## WHAT IS BEING ASKED
After finding "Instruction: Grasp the" in the data, write out its line and all following lines without change, up to and including the last one. Leave out pictures.

COLLECTED DATA section start

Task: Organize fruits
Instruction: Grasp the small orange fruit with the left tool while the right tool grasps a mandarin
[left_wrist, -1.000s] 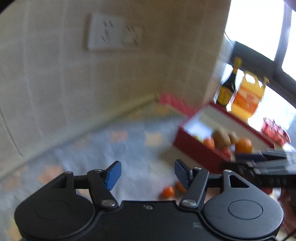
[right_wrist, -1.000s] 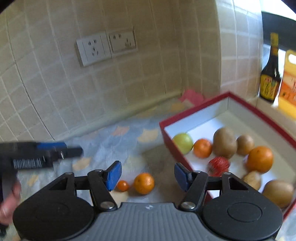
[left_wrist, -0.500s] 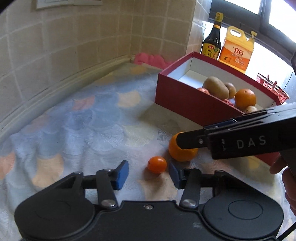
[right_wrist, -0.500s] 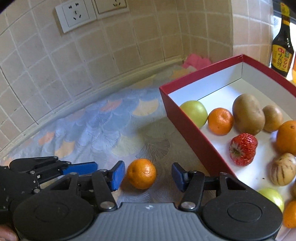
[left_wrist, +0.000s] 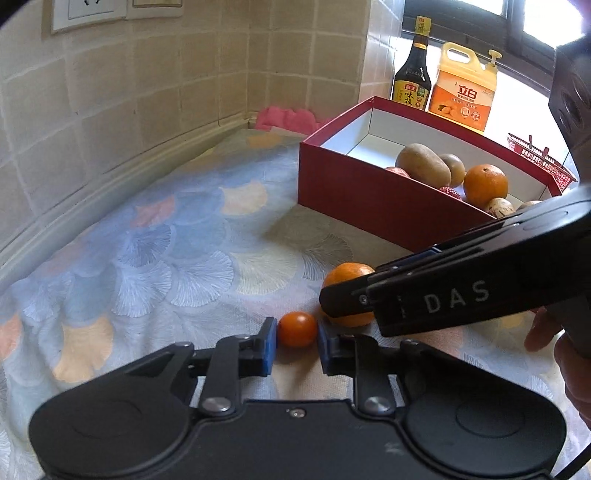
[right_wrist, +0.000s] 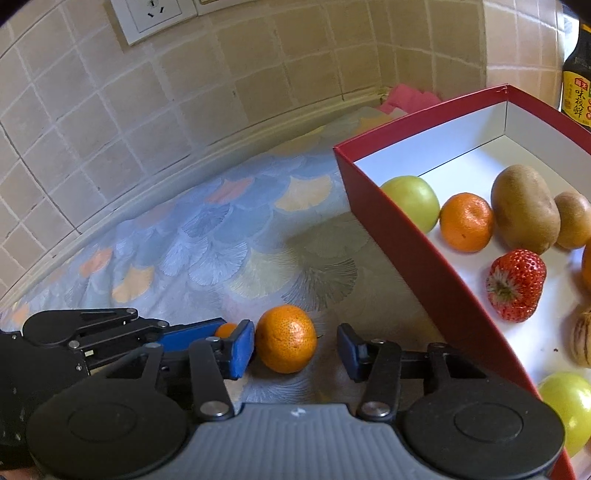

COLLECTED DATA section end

## COMPLETED TASK
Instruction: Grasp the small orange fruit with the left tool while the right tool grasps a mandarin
[left_wrist, -1.000s] 
[right_wrist, -1.000s] 
[left_wrist, -0.500s] 
[right_wrist, -0.500s] 
[left_wrist, +0.000s] 
[right_wrist, +0.000s] 

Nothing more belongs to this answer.